Extreme Optical Physics: Light & matter interaction in the relativistic limit

Dr. Robin Marjoribanks University of Toronto

Monday, December 3, 2012
3 p.m.–4 p.m.

Sloan Auditorium

Abstract:
Some of the most interesting experiments in the interaction of light and matter in the last decade have been those that have pushed at the limits of what conditions can be produced in the laboratory, under a kind of assumption that interesting things often appear in looking where no-one previously could go.  Ultra-intense few-cycle laser pulses now can have electric fields which are many orders of magnitude greater than the Coulomb field of hydrogen, taking optical physics far past the perturbative limit and into wildly nonlinear regimes where electron motion is always relativistic and solid-density matter is heated from room temperature to tens of millions of degrees in femtoseconds.
Qualitative milestones mark the route that has brought us to a new regime of physics;  I'll outline the main conceptual thresholds, and describe what we and our intense-interaction colleagues have recently accomplished in the lab, including things like producing harmonics of the laser frequency over hundreds of orders, or attosecond pulses having bandwidth spanning visible through x-ray, as well as new prospects for future particle accelerators, or for igniting laser-fusion.

 

Bio: 
Born in Toronto, Dr.
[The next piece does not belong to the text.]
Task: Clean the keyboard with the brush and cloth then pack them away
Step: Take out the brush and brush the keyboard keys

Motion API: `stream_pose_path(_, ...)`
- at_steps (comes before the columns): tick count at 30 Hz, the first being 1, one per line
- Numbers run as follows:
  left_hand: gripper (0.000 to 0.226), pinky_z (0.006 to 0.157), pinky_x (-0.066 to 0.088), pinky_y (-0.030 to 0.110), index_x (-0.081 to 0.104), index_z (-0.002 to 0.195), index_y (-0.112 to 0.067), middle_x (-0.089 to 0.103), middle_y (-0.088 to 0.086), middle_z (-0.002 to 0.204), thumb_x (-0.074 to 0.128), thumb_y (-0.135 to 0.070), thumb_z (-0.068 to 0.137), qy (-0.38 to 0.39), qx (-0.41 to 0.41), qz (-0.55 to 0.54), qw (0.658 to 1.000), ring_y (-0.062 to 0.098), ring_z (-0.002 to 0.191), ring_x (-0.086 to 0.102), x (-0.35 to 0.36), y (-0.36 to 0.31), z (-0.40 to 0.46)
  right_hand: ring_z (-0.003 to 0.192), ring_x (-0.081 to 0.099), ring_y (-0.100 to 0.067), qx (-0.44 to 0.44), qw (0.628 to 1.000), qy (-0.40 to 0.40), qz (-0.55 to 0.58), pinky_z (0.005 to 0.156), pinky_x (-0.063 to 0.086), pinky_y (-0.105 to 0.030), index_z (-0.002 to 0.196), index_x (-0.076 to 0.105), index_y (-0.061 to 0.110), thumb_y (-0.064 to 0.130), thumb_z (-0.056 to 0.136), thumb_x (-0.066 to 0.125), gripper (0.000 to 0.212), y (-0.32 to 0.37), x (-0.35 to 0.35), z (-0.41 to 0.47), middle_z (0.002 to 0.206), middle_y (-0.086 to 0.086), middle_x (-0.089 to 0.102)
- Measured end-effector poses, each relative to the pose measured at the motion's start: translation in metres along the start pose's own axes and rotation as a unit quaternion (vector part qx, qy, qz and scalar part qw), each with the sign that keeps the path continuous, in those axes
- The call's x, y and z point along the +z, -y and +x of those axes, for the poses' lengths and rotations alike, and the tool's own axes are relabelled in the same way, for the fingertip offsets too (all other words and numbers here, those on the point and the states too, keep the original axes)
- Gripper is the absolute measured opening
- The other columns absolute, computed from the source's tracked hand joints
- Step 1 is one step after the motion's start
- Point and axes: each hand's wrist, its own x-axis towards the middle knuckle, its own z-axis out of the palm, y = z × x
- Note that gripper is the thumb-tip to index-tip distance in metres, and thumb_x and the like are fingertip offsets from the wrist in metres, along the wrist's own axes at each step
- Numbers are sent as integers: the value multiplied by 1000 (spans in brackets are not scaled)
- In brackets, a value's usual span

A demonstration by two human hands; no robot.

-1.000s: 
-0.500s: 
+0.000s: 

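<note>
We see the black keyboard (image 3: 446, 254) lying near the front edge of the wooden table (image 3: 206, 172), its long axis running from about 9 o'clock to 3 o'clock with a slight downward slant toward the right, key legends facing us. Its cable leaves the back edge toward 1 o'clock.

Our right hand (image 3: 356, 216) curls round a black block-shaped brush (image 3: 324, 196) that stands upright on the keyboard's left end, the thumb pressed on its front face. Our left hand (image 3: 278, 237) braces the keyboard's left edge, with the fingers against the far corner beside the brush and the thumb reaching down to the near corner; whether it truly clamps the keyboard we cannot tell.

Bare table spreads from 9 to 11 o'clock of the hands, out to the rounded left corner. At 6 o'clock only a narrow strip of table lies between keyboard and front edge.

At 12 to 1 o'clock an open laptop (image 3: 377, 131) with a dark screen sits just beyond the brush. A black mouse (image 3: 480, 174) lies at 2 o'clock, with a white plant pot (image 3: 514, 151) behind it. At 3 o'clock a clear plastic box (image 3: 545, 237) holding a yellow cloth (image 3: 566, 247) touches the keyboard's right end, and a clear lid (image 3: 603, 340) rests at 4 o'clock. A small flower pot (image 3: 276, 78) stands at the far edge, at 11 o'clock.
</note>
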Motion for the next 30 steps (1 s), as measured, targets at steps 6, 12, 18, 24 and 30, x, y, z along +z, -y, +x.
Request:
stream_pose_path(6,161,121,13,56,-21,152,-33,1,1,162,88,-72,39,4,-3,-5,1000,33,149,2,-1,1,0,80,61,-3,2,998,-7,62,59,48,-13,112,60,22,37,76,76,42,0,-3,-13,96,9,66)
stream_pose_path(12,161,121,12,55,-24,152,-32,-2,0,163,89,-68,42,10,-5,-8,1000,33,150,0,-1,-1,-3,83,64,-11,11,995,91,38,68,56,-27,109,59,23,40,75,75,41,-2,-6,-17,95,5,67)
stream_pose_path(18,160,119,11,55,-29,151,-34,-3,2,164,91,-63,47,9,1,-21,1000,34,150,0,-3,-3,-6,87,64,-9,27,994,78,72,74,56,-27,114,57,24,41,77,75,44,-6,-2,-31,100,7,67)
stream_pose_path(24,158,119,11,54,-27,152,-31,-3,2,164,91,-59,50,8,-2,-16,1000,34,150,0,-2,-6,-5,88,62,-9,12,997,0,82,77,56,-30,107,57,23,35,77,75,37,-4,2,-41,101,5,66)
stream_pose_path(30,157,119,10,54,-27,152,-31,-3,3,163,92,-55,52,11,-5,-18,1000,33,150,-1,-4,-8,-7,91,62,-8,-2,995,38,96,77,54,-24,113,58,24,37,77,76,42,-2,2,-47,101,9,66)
Marjoribanks did most of his high school in Ottawa, where a fantastic program run by Ken Crouch, Brian Stokoe and Roger Taguchi at Hillcrest H.S. made all the difference in the world in his interest and enrichment in Physics.  He continued to do Math & Physics Specialist studies at U of T, and worked a couple of summers at the National Research Council in Laser and Plasma Physics. He then started graduate studies at UCLA, touched base again at U of T for his first MSc, then did another MS en route to his PhD '88 at the University of Rochester’s Laboratory for Laser Energetics. He's been at the University of Toronto ever since.